About this neuroscience research news
Source: Penn State
Contact: A’ndrea Elyse Messer – Penn State
Image: The image is credited to Larry Gorenflo, Penn State
Original Research: Closed access.
“Linguistic diversity and conservation opportunities at UNESCO World Heritage Sites in Africa” by L. J. Gorenflo and Suzanne Romaine. Conservation Biology
Abstract
Linguistic diversity and conservation opportunities at UNESCO World Heritage Sites in Africa
Africa contains much of Earth’s biological and cultural–linguistic diversity, but conserving this diversity is enormously challenging amid widespread poverty, expanding development, social unrest, and rapidly growing human population.
We examined UNESCO (United Nations Educational, Scientific and Cultural Organization) Natural World Heritage Sites (WHSs) on continental Africa and nearby islands—48 protected areas containing globally important natural or combined natural and cultural resources—to gauge the potential for enlisting Indigenous peoples in their conservation.
We used geographic information system technology to identify instances where Natural WHSs co‐occur with Indigenous languages, a key indicator of cultural diversity.

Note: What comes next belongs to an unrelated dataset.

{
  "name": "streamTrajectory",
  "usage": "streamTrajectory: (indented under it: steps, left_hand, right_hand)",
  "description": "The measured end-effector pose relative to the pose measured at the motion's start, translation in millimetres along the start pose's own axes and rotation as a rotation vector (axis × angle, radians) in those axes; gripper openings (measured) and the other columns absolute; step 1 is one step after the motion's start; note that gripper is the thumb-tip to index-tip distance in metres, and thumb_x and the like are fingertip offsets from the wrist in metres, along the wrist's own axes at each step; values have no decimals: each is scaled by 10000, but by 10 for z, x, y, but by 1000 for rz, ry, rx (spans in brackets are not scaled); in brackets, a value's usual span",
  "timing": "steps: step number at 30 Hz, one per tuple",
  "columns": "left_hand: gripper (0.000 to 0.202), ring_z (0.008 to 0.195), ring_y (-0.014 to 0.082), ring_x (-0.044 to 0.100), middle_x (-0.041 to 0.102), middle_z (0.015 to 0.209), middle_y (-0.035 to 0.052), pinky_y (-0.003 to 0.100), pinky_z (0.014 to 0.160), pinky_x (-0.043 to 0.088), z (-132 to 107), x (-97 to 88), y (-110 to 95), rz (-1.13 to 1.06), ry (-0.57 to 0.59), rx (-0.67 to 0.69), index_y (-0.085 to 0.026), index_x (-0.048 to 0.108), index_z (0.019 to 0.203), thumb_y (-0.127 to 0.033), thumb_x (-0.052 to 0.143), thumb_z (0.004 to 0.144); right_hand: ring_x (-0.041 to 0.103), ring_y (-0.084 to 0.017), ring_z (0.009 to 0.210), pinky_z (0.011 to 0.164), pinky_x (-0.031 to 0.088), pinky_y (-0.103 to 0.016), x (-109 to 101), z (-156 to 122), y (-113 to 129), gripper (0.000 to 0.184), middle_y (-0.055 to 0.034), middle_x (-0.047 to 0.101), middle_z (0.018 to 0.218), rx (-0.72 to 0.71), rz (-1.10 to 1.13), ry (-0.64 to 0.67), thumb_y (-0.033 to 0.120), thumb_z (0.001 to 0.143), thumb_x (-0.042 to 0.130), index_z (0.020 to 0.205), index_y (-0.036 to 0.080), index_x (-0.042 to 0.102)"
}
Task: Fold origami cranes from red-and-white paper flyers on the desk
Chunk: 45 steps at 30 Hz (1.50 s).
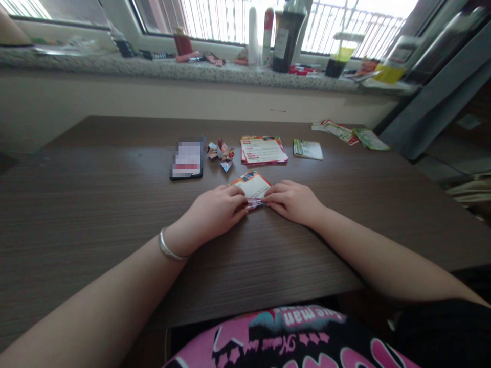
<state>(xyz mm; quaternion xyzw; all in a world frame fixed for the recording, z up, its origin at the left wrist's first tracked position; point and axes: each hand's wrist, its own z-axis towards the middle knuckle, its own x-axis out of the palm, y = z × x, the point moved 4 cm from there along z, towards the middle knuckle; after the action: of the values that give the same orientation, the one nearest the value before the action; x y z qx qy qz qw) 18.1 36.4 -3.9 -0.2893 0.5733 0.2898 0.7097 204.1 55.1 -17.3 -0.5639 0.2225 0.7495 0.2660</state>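
Note:
A printed paper card (253, 185) with a colourful top edge lies on the table between my hands, its near edge folded up into a narrow strip. My left hand (224, 207) pinches the left end of that fold, fingers pressed together. At the right end, my right hand (291, 201) does the same, fingertips on the fold. Just beyond the hands is a stack of similar printed cards (264, 150). Left of the stack sits a folded paper piece (221, 152) with several points, and beside it a phone (187, 159) with a blurred screen.
A small greenish card pile (308, 149) lies right of the stack. More leaflets (345, 134) are spread at the table's far right corner. Along the windowsill (226, 74) stand several bottles, including a dark one (287, 43). A grey curtain (433, 97) hangs at the right.

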Motion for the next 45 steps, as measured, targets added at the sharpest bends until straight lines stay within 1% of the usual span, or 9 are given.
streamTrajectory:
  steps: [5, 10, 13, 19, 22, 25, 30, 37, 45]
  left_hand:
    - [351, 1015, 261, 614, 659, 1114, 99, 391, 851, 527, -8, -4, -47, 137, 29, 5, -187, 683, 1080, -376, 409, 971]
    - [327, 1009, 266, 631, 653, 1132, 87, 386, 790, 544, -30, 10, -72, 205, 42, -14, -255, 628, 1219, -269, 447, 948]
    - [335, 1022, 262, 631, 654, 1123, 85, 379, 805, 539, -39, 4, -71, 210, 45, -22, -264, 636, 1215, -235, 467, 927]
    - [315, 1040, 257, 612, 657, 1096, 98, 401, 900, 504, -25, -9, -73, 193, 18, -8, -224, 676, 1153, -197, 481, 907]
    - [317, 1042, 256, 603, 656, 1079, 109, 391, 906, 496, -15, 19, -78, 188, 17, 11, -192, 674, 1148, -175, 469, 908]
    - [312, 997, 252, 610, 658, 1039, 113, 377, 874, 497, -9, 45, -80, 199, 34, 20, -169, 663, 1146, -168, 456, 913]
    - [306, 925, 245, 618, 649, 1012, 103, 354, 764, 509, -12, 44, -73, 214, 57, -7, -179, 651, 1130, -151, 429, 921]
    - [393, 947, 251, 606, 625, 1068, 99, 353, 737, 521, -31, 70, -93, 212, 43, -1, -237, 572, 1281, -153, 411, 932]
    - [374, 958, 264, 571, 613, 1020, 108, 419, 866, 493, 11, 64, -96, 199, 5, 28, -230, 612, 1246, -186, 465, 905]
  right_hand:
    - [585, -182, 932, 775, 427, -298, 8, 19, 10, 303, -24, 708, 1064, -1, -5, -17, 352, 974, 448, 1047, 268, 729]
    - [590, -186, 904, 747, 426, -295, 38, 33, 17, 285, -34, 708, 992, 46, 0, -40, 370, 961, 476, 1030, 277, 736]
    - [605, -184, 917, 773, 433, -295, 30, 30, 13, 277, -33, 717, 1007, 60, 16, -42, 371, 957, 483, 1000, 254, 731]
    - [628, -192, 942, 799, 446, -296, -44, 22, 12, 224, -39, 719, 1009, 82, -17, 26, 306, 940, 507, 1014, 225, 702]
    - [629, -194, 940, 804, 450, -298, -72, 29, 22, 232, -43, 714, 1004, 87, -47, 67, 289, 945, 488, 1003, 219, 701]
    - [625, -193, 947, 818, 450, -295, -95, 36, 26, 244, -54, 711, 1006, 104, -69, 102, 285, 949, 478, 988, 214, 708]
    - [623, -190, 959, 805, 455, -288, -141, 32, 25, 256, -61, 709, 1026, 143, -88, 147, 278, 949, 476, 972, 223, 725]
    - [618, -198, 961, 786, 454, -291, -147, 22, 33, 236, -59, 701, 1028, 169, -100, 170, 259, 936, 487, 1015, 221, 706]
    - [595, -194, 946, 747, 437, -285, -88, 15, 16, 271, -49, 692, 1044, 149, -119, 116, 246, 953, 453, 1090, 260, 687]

And, we compared the geographic ranges for 4 taxa and selected freshwater species with occurrence of all Indigenous languages within Natural WHSs and subsections of WHSs covered by the geographic extent of Indigenous languages to measure the correlation between linguistic and biological diversity.
Results indicated that 147 languages shared at least part of their geographic extent with Natural WHSs. Instances of co‐occurrence where a WHS, a language, or both were endangered marked localities particularly deserving conservation attention.
We examined co‐occurrence of all languages and all species, all languages and endangered species, and endangered languages and endangered species and found a correlation between linguistic and biological diversity that may indicate fundamental links between these very different measures of diversity.
Considering only endangered species or endangered languages and species reduced that correlation, although considerable co‐occurrence persisted. Shared governance of government‐designated reserves is applicable for natural WHSs because it capitalizes on the apparent connection between culture and nature.
Natural WHSs in Africa containing speakers of Indigenous languages present opportunities to conserve both nature and culture in highly visible settings where maintaining natural systems may rely on functioning Indigenous cultural systems and vice versa.